John Jefferson "Jeff" Daigle is an American diplomat who had served as the United States Ambassador to Cabo Verde, being sworn in on June 28, 2019. Immediately prior to his Ambassadorship, Daigle served as Acting Executive Director for the U.S. Advisory Commission on Public Diplomacy and Chief of Staff for the Under Secretary of State for Public Diplomacy and Public Affairs. Daigle is one of five LGBT appointed ambassadors under the Trump administration. Daigle left office on July 3, 2024.

==Life and career==
A native of Gonzales, Louisiana, Daigle came from a large family.
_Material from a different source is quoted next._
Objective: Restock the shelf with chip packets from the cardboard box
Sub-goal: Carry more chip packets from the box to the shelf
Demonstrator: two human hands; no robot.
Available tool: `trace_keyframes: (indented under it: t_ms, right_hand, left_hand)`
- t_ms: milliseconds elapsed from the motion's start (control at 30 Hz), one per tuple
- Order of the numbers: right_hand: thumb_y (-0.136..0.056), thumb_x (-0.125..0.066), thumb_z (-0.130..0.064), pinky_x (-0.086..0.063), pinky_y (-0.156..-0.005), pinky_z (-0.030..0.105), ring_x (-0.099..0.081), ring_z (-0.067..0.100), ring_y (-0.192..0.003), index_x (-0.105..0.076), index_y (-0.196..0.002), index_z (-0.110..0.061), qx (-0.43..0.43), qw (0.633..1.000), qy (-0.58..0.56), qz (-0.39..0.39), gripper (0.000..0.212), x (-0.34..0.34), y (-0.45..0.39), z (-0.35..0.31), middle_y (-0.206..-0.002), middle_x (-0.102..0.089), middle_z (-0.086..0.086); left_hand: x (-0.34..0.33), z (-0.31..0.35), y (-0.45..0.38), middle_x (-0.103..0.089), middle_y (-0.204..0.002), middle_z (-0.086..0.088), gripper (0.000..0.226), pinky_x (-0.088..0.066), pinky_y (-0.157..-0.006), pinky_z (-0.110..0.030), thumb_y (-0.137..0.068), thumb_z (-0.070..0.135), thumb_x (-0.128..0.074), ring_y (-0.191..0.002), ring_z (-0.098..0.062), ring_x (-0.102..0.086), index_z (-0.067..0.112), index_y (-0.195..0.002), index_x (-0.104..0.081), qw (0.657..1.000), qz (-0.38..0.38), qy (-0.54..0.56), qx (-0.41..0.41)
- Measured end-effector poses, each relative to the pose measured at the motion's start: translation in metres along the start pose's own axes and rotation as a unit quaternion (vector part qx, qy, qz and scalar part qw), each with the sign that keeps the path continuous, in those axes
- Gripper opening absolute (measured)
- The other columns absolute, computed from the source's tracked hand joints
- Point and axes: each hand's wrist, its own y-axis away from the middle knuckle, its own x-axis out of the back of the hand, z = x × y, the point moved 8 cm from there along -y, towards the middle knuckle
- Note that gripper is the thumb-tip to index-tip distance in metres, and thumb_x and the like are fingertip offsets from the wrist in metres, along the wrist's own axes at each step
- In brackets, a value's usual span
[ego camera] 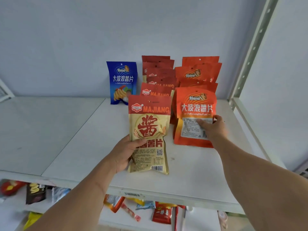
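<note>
A white shelf [66, 139] carries rows of chip packets. My left hand [124, 153] grips the lower left of a red and beige packet marked MAJIANG [150, 124], held upright at the front of its row [158, 77]. My right hand [214, 127] holds the right side of an orange packet [191, 112] standing at the front of the orange row [200, 70]. A single blue packet [122, 80] leans against the back wall to the left. The cardboard box is out of view.
A perforated white upright [250, 52] bounds the shelf on the right. A lower shelf [145, 212] under the front edge holds mixed snack packets, among them a dark bag [35, 192] and a red one [162, 214].
</note>
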Motion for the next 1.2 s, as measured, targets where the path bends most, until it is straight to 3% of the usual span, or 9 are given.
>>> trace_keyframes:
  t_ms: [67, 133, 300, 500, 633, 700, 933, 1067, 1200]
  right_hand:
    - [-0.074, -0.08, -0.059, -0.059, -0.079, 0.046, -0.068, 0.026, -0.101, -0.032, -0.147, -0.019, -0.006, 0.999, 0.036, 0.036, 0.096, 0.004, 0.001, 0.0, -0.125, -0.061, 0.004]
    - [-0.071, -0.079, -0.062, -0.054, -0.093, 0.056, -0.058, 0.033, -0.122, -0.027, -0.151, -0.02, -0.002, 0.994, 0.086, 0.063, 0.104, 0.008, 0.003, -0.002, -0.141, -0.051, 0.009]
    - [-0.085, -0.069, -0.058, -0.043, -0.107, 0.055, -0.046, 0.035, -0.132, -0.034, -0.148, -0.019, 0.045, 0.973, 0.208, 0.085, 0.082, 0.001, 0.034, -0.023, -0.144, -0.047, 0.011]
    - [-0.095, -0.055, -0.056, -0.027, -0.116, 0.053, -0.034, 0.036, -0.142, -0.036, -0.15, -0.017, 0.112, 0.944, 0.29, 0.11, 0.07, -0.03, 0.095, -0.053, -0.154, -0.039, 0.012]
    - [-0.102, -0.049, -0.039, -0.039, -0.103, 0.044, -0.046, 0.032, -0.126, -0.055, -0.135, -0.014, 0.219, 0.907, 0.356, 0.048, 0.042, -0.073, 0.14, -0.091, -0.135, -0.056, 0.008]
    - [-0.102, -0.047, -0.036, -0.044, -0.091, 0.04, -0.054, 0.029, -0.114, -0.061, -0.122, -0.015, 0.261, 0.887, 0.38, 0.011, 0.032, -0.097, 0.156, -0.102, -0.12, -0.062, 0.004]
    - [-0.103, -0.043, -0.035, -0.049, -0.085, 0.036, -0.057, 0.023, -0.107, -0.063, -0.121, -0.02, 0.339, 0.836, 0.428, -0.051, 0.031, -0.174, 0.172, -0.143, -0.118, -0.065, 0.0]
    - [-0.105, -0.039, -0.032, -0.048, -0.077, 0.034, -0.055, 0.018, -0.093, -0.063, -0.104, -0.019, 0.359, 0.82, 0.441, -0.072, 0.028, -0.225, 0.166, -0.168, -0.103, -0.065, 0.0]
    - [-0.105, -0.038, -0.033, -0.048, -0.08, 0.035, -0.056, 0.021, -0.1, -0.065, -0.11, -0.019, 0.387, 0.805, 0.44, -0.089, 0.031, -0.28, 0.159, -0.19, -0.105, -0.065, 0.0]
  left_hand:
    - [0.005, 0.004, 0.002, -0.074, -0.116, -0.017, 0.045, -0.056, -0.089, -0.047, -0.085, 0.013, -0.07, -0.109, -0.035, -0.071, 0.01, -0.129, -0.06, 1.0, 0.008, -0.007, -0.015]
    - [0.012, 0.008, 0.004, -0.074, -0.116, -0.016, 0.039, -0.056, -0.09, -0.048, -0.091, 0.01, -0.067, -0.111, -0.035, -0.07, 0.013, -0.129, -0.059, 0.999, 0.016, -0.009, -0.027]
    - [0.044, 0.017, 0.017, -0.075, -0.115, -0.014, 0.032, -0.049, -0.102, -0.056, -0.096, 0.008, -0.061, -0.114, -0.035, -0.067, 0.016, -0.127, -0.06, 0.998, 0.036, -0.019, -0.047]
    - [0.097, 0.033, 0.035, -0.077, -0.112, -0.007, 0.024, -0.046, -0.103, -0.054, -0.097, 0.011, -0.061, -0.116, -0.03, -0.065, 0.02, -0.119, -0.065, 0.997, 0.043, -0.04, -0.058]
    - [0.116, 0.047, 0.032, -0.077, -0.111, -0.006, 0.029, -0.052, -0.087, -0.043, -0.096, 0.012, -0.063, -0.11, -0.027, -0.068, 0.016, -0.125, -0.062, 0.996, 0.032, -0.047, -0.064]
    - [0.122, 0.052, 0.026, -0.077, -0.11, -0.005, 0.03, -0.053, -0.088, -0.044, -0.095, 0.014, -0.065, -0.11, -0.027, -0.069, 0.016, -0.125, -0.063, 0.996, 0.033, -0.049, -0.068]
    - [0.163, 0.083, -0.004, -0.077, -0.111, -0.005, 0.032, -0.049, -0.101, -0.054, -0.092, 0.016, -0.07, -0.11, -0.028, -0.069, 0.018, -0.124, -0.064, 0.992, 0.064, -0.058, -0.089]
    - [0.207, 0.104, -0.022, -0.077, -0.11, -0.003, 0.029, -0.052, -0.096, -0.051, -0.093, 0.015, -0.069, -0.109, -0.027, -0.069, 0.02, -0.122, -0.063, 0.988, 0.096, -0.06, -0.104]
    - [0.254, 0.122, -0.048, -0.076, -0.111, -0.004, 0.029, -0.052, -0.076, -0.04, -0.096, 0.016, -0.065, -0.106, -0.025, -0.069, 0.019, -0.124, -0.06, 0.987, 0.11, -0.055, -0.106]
Born to Carole and Warren Daigle (he has described his father as a "World War II naval hero"), Daigle has 10 sisters and one brother.

Daigle graduated from Louisiana State University in 1987 (bachelor's degree in political science). Daigle had several jobs before entering the Foreign Service including working for an environmental non-governmental organization (Executive Director of the Louisiana Environmental Action Network), a construction company, an English teacher in Chiba Prefecture, Japan, a Regional Corporate Trainer for Hibernia National Bank in Baton Rouge and as an entertainer and facilitator of professional development programs at Disney World for seven years.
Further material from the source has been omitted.